Sondaggi politici elettorali Datamedia al 15/05: le intenzioni di voto

Sono minime le variazioni percentuali che indicano il consenso elettorale ai partiti politici.

In una settimana quella maggiore è registrata dal M5S e in positivo. Il Movimento di Grillo raggiunge il 21,0% in virtù di un rialzo dello 0,4%, viene dunque confermato il dato generale degli ultimi sondaggi elettorali di altri istituti, ad eccezione di un paio.
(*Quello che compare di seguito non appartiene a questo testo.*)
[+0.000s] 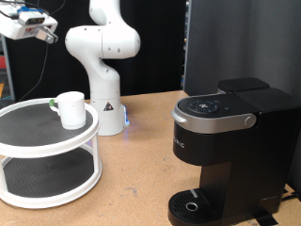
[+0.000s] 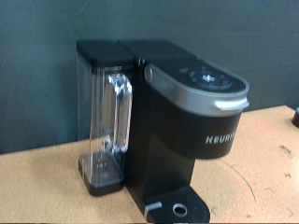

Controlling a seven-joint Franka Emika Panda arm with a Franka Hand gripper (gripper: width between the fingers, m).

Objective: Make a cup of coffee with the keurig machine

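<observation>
1 arm, white, stands on the wooden table near the exterior view's top, its base just beside a white 2-tier round shelf at the exterior view's left. Cup: upright on the shelf's top tier, mouth up, near the edge facing the arm's base; which way its handle points cannot be told. Keurig: upright at the exterior view's right, well apart from the shelf, its long axis vertical. Its front, with the silver lid handle and round drip tray, points toward the exterior view's bottom left; the lid lies shut. Gripper: raised in the exterior view's top left corner, above the shelf and clear of both cup and keurig; whether its fingers are spread or closed cannot be told. Wrist view: the keurig seen from the side bearing its clear water tank, lid handle down, no fingers in view.
</observation>
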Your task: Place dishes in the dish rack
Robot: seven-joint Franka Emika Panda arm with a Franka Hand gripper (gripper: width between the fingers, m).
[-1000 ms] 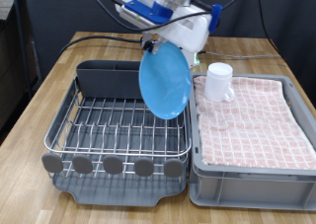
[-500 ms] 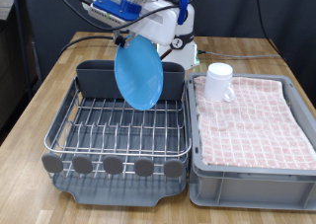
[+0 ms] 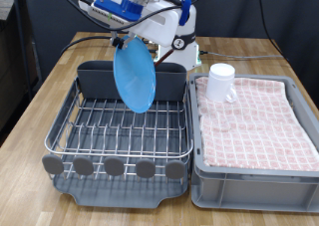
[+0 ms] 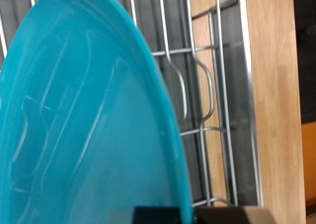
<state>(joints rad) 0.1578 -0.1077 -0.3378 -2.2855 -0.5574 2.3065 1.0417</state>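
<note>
My gripper point(image 3: 126, 42) is shut on the top edge of the light-blue plate point(image 3: 134, 77). The plate hangs on edge above the silver wire dish rack point(image 3: 120, 126), in front of its dark grey cutlery bin point(image 3: 100, 80). In the wrist view the plate point(image 4: 89, 115) fills most of the picture, with the rack wires point(image 4: 202, 86) below it. The white mug point(image 3: 221, 82) stands on the checked cloth in the grey crate point(image 3: 254, 171) at the exterior view's right. The wooden spoon is out of view.
The rack and crate sit side by side on a wooden table point(image 3: 30, 176). Black cables point(image 3: 80, 42) trail from the arm behind the rack. Dark curtain at the back.
The arm carried the plate from the crate side towards the exterior view's left, over the rack, and turned it more edge-on.
</note>
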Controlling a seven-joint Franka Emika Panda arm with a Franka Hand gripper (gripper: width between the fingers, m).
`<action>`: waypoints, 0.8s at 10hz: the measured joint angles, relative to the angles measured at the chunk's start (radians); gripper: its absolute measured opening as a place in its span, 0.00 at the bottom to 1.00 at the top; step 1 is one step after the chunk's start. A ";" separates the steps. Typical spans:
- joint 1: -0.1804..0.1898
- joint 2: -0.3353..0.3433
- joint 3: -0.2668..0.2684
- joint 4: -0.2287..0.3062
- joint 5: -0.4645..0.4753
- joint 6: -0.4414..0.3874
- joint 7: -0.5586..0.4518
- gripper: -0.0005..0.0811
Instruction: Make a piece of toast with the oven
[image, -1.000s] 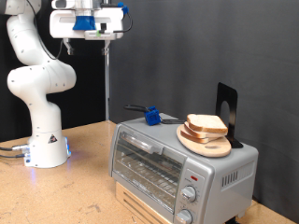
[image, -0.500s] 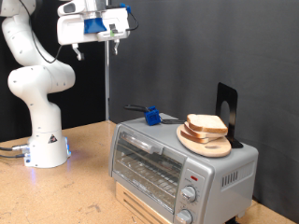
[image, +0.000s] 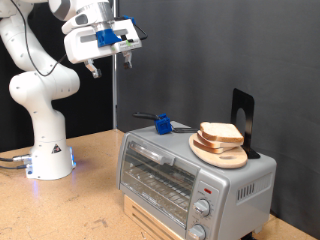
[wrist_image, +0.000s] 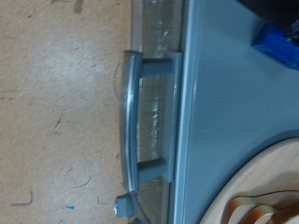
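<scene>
The claw (image: 110, 66) hangs high above the desk (image: 90, 200), toward the exterior view's top left, well apart from the toaster oven (image: 195, 180). Nothing is visible between its fingers. Whether the fingers are spread or closed cannot be determined from either view.

The piece of toast (image: 220, 132) lies on a round wooden plate (image: 218, 151), which rests on the oven's top panel toward the exterior view's right. The oven's glass door (image: 160, 172) appears closed, with the wire rack visible behind it. The wrist view looks straight down on the door handle (wrist_image: 135, 121), so the step in hand is judged to be an approach to that handle.

To perform this step well:
- Keep the handle centred in the wrist view during descent.
- Align the fingers across the bar of the handle, not along it.
- Descend in front of the door, clear of the top panel.

Surrounding items and obstructions:
- A blue-and-black object (image: 160, 123), possibly a small tool, lies on the oven top toward the rear.
- A dark upright stand (image: 243, 120) sits behind the plate.
- Two round knobs (image: 203, 208) sit on the front panel beside the door.
- The plate overhangs near the front edge; contact would shift the toast.
</scene>
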 joint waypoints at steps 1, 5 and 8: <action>0.001 0.008 -0.019 0.006 0.040 -0.033 -0.005 0.99; 0.005 0.159 -0.092 0.054 0.083 -0.063 -0.042 0.99; 0.005 0.201 -0.094 0.075 0.096 -0.057 -0.058 0.99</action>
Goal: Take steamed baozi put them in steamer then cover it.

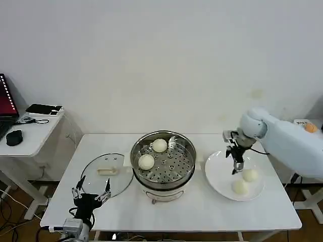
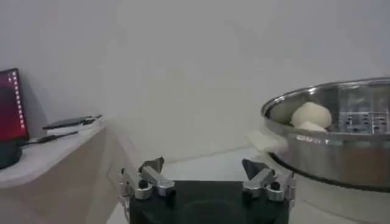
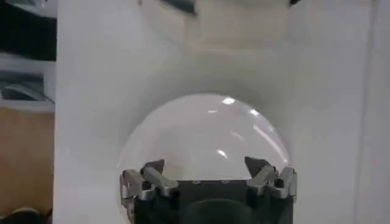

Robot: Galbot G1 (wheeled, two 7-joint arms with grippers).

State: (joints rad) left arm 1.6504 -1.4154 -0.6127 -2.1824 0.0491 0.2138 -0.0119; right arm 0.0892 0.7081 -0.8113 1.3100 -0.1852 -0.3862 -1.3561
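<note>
At the near left corner of the tabletop point(image 1: 202, 212) the left pincer point(image 1: 91, 194) waits with its fingers spread wide and empty, just in front of the cover point(image 1: 103, 174), which lies flat beside the steamer point(image 1: 163, 160). Two steamed baozi point(image 1: 153, 154) already sit on the perforated tray. Farther right, the right pincer point(image 1: 237, 164) hangs above the plate point(image 1: 217, 176), its jaws wide and holding nothing, beside the two remaining buns point(image 1: 246, 181). The step in hand looks like picking the third bun: centre the fingers over the nearer one, descend straight, close gently so the soft dough is not dented, and avoid nudging its neighbour.
</note>
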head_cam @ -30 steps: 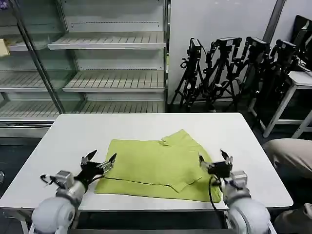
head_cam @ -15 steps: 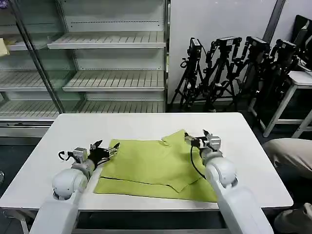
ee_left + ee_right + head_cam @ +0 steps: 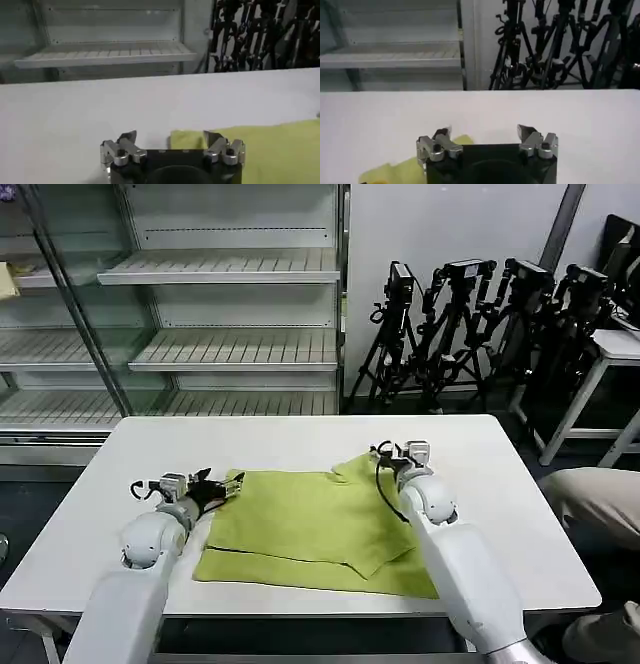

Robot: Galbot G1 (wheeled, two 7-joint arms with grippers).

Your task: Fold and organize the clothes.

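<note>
Empty metal shelves (image 3: 230,349) and a row of black tripods (image 3: 480,324) stand behind the white desk (image 3: 130,454), on which the T-shirt (image 3: 310,524) lies partly folded, nearer the front edge than the shelves.

From the head view, the left hand (image 3: 215,485) sits at the shirt's far left corner, and the right hand (image 3: 395,454) sits at the shirt's far right corner, where a sleeve flap sticks out toward the tripods. Both arms stretch across the desk from the robot's side.

Each wrist view adds what the head view cannot settle. At the left hand (image 3: 172,145), the fingers (image 3: 127,142) stand spread apart, with the shirt's corner (image 3: 187,139) lying between them and the rest of the cloth running off to one side; whether they touch the cloth cannot be told. At the right hand (image 3: 487,137), the fingers (image 3: 530,135) are likewise spread, holding nothing; a bit of yellow-green cloth (image 3: 400,170) shows beside one finger, and bare desk lies beyond toward the tripods.
</note>
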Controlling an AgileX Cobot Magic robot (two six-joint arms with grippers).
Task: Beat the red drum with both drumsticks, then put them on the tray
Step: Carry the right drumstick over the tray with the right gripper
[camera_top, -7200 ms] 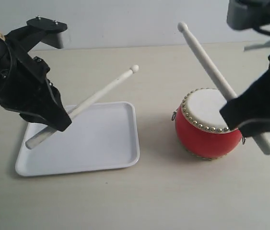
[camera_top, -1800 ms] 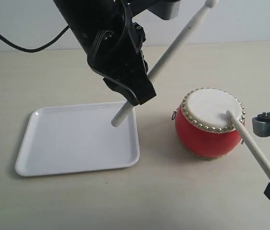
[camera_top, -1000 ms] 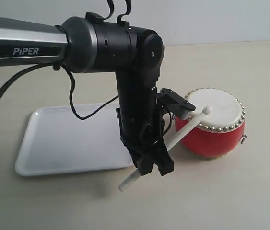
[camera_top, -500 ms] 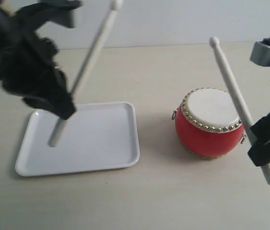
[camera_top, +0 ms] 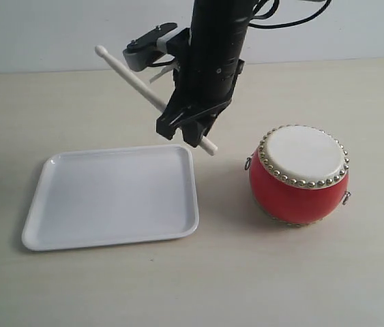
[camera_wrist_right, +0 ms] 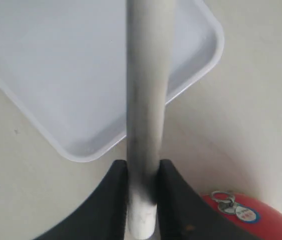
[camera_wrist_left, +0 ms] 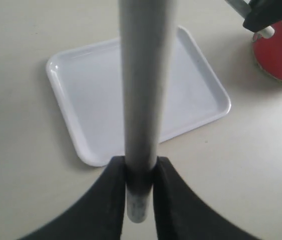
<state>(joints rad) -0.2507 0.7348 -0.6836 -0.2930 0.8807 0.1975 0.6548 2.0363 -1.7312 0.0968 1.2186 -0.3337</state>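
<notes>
The red drum stands upright on the table, right of the white tray. My right gripper has reached across to the gap between tray and drum and is shut on a drumstick, whose tip points up and to the left. The right wrist view shows that drumstick clamped near its butt in the gripper, above the tray's corner and next to the drum. My left gripper is shut on the other drumstick, high above the tray. It is outside the exterior view.
The tray holds nothing. Pale tabletop surrounds tray and drum, and a light wall runs along the back. The left wrist view catches the drum and the right gripper at its far corner.
The left arm with its stick has left the exterior view. The right arm swung from right of the drum to the middle, its stick now slanting up-left.
</notes>
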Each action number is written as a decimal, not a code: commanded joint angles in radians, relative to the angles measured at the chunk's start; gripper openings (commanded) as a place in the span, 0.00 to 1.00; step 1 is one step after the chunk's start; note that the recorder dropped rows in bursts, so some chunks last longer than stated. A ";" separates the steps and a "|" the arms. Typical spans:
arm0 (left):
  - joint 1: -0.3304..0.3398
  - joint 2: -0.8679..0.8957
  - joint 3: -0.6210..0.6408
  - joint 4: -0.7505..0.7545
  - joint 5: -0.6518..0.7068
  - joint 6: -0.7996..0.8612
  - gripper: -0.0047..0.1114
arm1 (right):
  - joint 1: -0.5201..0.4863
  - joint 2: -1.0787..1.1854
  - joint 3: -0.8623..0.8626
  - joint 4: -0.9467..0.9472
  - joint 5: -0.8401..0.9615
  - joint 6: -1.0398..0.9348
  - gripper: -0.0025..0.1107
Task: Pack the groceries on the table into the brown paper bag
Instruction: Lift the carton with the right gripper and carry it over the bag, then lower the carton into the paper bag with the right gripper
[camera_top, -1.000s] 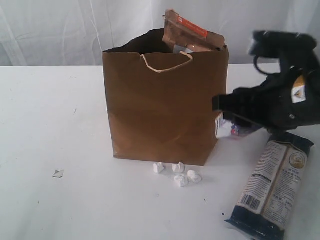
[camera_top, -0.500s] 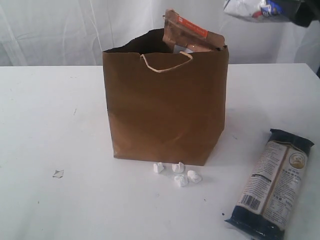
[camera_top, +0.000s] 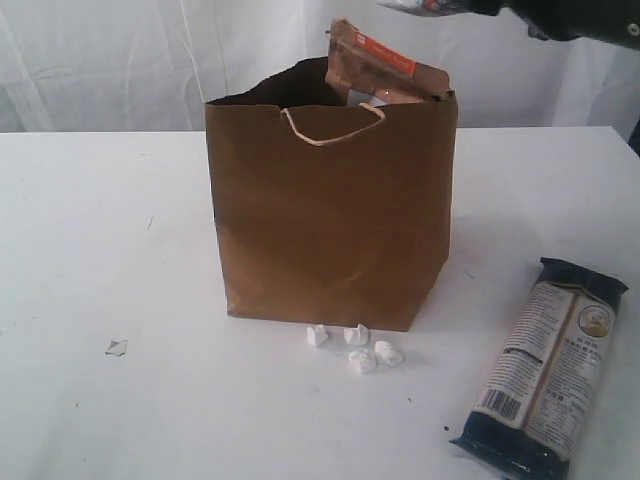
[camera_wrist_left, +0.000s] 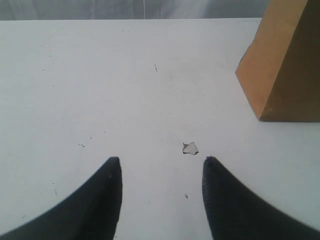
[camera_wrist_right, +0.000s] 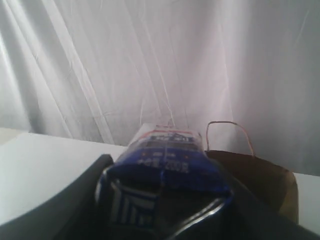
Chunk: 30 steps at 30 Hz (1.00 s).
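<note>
**Carton held high near the bag mouth, noodle packet on the table**

On the left, the left gripper (camera_wrist_left: 161, 162) hangs over bare table (camera_top: 100, 250). Its two dark fingers (camera_wrist_left: 107, 200) stand apart with nothing between them. A small pale scrap (camera_wrist_left: 190, 148) lies on the white surface just beyond the tips, and a corner of the brown paper bag (camera_top: 330, 220) shows off to one side in the left wrist view.

The bag stands upright in the middle of the table with its mouth open, and a twisted cord handle (camera_top: 330, 125) droops over the front rim. The brown kraft pouch with orange label (camera_top: 375, 65) is inside and tilted. Its upper part sticks out above the rim on the bag's right side. A cluster of small white scraps (camera_top: 355, 350) lies on the table just in front of the bag's base.

Further right, at the very top edge of the exterior view, the right gripper (camera_wrist_right: 165, 172) is clamped on the small blue-white carton (camera_wrist_right: 167, 150). It holds the carton in the air, higher than the bag's mouth and a little to its right. Only a sliver of the carton shows in that view. In the right wrist view the bag's rim and handle lie beyond the carton.

At the far right, the long dark noodle packet (camera_top: 550, 370) lies flat on the table, apart from the bag.
</note>
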 joint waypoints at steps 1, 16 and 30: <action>0.003 -0.004 0.003 -0.007 0.005 0.003 0.50 | 0.070 0.071 -0.087 -0.037 0.036 -0.075 0.02; 0.003 -0.004 0.003 -0.007 0.005 0.003 0.50 | 0.121 0.379 -0.320 -0.043 0.199 -0.297 0.02; 0.003 -0.004 0.003 -0.007 0.005 0.003 0.50 | 0.121 0.448 -0.354 -0.043 0.244 -0.315 0.02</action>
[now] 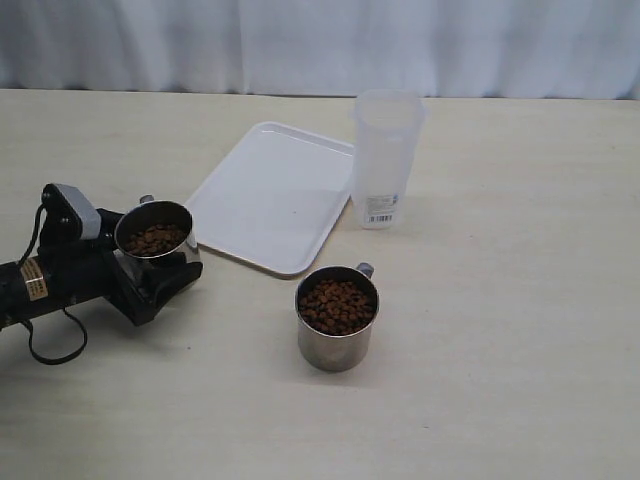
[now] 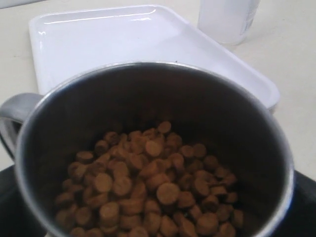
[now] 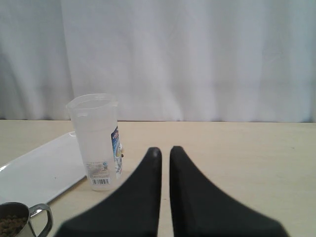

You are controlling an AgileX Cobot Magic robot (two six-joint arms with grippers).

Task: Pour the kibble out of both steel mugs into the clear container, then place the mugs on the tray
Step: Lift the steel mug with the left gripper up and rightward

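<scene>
**Left arm has one mug of kibble in hand; the pour is not yet begun**

We see the left gripper [image 1: 165, 270] clamped on the held steel mug [image 1: 160, 258], its black fingers pinching the lower wall from both sides. The mug is kept upright, sensibly so, since the kibble [image 2: 148, 187] fills about its lower half and would spill if it were tipped early. Its handle points away from the fingers, which leaves the smooth wall free for the grip. We cannot tell for sure whether the mug is clear of the table [image 1: 520, 300].

The second steel mug [image 1: 337, 340] stands on the table near the front edge of the tray [image 1: 270, 190], full of pellets and untouched. The clear container [image 1: 385, 160] stands upright just beside the tray's far right corner, apparently empty. The tray is bare, presumably kept for the mugs once emptied.

The right gripper [image 3: 165, 150] hovers above the table with its fingers pressed nearly together on nothing, facing the container. We judge it is waiting its turn at the second mug.
</scene>
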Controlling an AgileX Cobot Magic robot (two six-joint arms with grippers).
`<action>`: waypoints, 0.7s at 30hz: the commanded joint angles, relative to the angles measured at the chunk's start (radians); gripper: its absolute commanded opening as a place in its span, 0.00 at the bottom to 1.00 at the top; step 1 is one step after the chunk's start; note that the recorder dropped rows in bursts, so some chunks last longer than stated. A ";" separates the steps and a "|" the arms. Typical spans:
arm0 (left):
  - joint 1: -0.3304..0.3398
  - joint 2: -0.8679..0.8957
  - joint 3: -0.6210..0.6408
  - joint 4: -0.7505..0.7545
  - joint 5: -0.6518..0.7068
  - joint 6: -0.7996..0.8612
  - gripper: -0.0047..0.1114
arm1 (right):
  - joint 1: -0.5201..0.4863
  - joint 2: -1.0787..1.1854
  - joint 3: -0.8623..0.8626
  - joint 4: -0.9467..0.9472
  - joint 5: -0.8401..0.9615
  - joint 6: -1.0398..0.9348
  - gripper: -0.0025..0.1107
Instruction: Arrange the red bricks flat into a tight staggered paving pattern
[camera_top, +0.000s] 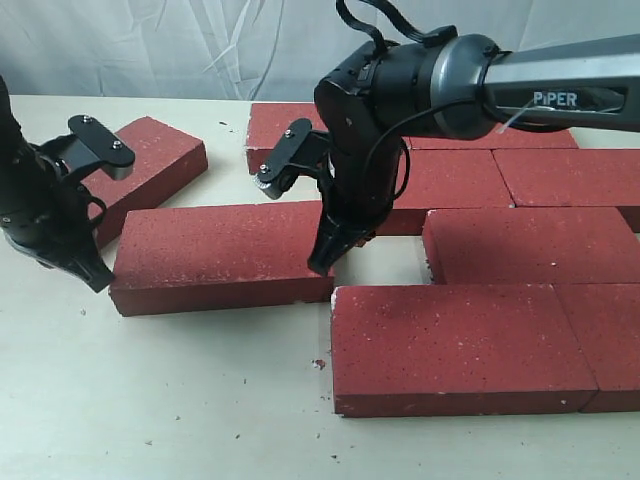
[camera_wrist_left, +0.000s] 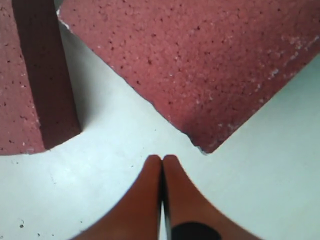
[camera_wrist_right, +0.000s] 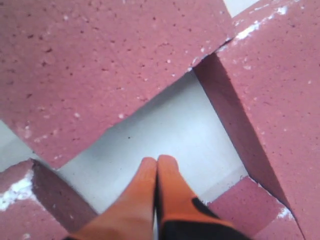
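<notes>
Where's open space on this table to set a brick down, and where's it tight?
The widest bare patch is the near-left table, bordered by the loose brick and the nearest-row brick. The small gap between the loose brick and the middle-row brick holds the shut right gripper. The right side is packed.

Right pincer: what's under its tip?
Bare table in the gap between red bricks. The right pincer is shut; its fingers cover the spot directly below, so contact can't be judged.
</notes>
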 joint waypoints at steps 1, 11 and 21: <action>-0.004 -0.010 -0.006 -0.007 -0.100 -0.005 0.04 | 0.002 0.000 -0.004 -0.013 -0.042 0.004 0.02; 0.070 -0.008 -0.004 -0.026 -0.072 -0.005 0.04 | -0.167 0.024 0.000 0.216 -0.030 -0.164 0.02; 0.114 -0.004 -0.004 -0.162 -0.096 0.040 0.04 | -0.178 0.049 0.005 0.396 -0.079 -0.314 0.02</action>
Ormai il muro del 20% è ampiamente superato, e ricordiamo che in talune intenzioni di voto, il M5S arriva anche al 23% circa.

Lievissima flessione del PD che scende dal 35,9% al 35,8%, non si sposta di molto la forbice di consensi che divide i primi due partiti italiani, ma può voler dire qualcosa in vista delle elezioni regionali 2015, visto che il trend positivo e il recupero del Movimento 5 Stelle sul PD appare evidente soprattutto da marzo.

In calo dello 0,2% la Lega Nord che sembra aver esaurito il lungo boom che lo ha portato quasi a triplicare i suoi consensi rispetto al risultato del voto delle europee 2014. Primo segnale di ripresa seppur piccolo da parte di Forza Italia che questa settimana cresce dello 0,2% e sale a un comunque modesto 12,2%.

Tra le forze politiche minori, SEL perde lo 0,2% e scende al 4,0%, in leggero calo dello 0,1% anche Fratelli d'Italia-An che si attesta al 3,9%, rimane sempre sotto la soglia di sbarramento e stabile dopo 7 giorni, l'Area Popolare composta da NCD+UDC, stimata al 2,5%, se si votasse oggi alla Camera per elezioni politiche, non conquisterebbe alcun seggio. Pressochè immutato anche il dato sull'astensione, oggi al 33,1%, in calo dello 0,2%, mentre gli indecisi sono indicato al 17,3% e le schede bianche o nulle al 2,3%.